Critical Quality Attributes (CQAs) and Input Parameters: CQAs should be established and risk assessment tools should be used to identify and prioritize process parameters that will be evaluated in QbD studies.
Process Development: A QbD approach for pharmaceutical development studies should include both a systematic understanding of the process and the use of this understanding to establish a control strategy as part of a comprehensive quality risk management program. The systematic understanding should include both an identification of process parameters that impact the CQAs and determination of a functional relationship (mathematical model) linking those process parameters to the CQAs.
Control or Risk Management Plan: As outlined by Guidance for Industry Q9 Quality Risk Management, a typical quality risk management process has five key elements; the proposed model suggests risk management tools should be used throughout each of these elements.
Validate the Process: As outlined by Guidance for Industry Process Validation, the goal of the process design stage is to capture process knowledge and understanding from the process design (pharmaceutical development) stage. It is essential to use this knowledge to establish a strategy for process control (from the risk management stage).
Commercial Manufacturing: Guidance for Industry Q11 – Development and Manufacture of Drug Substance presents two different approaches for developing a drug substance, the traditional and enhanced approaches. “In an enhanced approach, risk management and scientific knowledge are used more extensively to identify and understand process parameters and unit operations that have an impact on critical quality attributes (CQAs) and develop appropriate control strategies applicable over the lifecycle of the drug substance….” Although the guidance does not advocate one approach over the other (“A company can use either a traditional approach or an enhanced approach to drug substance development, or a combination of both.”), it is obvious the enhanced approach more closely aligns with the current thinking on incorporating QbD methodology into the product lifecycle.

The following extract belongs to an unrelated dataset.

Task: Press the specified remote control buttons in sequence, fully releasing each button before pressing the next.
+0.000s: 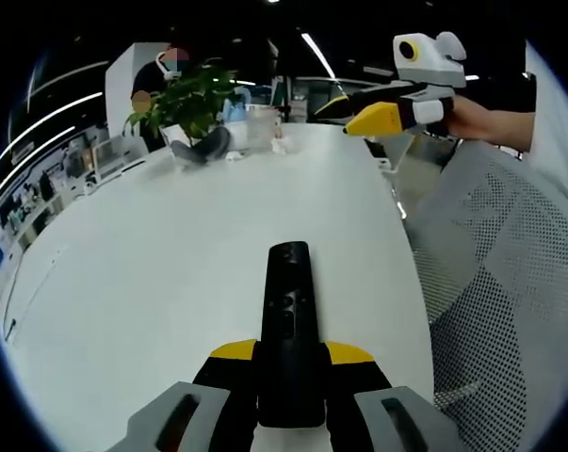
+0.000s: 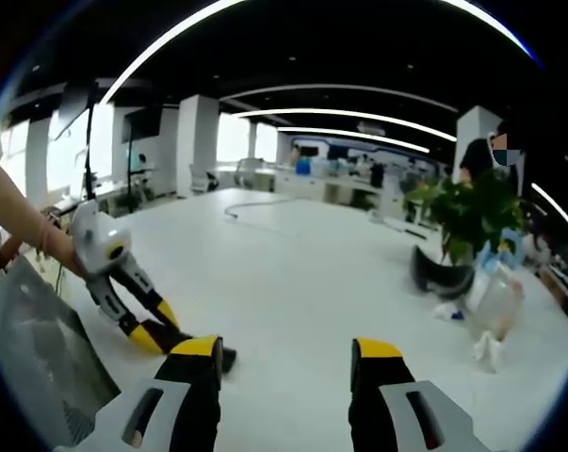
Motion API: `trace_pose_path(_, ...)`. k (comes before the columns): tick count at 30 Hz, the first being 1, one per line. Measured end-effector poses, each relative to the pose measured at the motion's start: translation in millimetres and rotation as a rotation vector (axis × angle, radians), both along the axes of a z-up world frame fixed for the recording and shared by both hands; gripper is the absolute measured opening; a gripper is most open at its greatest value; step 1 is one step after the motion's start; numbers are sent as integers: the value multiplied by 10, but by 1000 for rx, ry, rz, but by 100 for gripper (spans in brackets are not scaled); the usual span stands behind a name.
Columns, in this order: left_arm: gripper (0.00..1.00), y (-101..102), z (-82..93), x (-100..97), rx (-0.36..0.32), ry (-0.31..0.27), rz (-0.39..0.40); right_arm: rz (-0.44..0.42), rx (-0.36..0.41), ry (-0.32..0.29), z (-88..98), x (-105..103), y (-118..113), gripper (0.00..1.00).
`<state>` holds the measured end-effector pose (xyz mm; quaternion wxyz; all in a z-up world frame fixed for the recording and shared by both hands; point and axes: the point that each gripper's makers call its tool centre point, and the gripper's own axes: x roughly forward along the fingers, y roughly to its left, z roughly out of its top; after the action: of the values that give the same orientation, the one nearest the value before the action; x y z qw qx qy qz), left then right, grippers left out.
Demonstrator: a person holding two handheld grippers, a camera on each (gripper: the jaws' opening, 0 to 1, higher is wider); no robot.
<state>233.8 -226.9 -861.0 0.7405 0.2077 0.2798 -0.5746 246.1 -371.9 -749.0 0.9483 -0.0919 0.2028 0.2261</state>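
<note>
A black remote control [image 1: 288, 315] lies lengthwise on the white table [image 1: 161, 273], buttons up. My left gripper [image 1: 291, 354] is shut on its near end, one yellow-tipped jaw on each side. In the right gripper view that left gripper [image 2: 156, 330] sits low at the left, held by a hand, with the remote's dark end [image 2: 225, 358] poking out. My right gripper [image 2: 288, 363] is open with nothing between its jaws, above the table. In the left gripper view the right gripper [image 1: 382, 115] hovers at the upper right in a person's hand, well beyond the remote.
A potted plant [image 1: 185, 99] and a dark rounded object [image 1: 203, 149] stand at the table's far end, with a clear plastic container [image 2: 495, 301] beside them. A white mesh chair [image 1: 495, 282] sits along the table's right edge. Office desks fill the background.
</note>
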Motion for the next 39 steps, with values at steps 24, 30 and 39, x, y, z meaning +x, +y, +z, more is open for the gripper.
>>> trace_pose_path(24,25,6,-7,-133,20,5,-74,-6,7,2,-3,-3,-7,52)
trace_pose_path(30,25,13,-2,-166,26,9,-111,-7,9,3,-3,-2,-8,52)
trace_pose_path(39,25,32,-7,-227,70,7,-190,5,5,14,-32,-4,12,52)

Product Discontinuation: The importance of each of these quality planning steps are realized in the objectives for integrating a pharmaceutical quality system across the product lifecycle, up through product discontinuation.

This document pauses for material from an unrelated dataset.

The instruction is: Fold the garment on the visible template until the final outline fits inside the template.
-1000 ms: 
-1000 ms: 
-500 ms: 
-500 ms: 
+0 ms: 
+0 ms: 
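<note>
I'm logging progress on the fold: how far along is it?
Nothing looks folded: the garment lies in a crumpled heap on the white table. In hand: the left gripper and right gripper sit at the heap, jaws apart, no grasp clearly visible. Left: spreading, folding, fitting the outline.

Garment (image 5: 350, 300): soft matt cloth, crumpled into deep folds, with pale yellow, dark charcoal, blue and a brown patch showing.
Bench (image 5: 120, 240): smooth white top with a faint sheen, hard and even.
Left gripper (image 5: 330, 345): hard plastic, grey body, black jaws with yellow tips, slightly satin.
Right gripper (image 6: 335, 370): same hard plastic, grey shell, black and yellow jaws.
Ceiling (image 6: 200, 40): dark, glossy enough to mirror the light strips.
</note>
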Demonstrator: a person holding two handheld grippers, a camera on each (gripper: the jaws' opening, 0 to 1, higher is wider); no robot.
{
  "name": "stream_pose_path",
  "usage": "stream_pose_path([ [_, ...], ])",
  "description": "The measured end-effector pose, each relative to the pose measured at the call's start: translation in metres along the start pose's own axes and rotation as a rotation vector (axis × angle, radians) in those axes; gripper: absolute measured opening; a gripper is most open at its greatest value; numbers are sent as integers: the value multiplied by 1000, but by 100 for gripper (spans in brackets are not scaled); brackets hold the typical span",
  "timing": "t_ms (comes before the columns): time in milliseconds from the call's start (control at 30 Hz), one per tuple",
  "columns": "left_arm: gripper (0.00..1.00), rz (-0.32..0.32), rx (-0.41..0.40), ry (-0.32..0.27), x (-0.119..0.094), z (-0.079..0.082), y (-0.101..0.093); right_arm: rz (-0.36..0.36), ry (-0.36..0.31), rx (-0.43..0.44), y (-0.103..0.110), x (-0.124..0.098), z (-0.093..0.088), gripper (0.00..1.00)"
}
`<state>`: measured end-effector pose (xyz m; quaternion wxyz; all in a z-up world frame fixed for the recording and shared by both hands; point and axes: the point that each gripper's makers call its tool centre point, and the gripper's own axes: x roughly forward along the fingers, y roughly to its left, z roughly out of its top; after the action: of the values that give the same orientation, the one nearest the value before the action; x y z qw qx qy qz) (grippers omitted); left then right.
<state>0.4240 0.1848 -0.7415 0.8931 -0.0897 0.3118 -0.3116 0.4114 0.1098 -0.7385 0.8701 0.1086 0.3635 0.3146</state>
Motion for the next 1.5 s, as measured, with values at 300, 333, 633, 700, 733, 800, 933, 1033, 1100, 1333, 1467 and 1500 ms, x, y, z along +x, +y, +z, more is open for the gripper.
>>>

Guidance for Industry Q10 Pharmaceutical Quality System suggests that three main objectives are achieved by implementing the proposed model:
1. Achieve product realization.
2. Establishing and maintaining a state of control.
3. Facilitating continual improvement.
It is easy to recognize that each step in this model either provides required inputs to pharmaceutical development studies using QbD, represents the actual studies,or provides the information required for preceding steps in the product lifecycle (risk management, process validation, commercial manufacturing). Each step of the quality planning model is imperative for achieving the objectives outlined in Guidance for Industry Q10 Pharmaceutical Quality System.
Juran contended QbD methodology should be adopted company-wide, in every phase of the product lifecycle.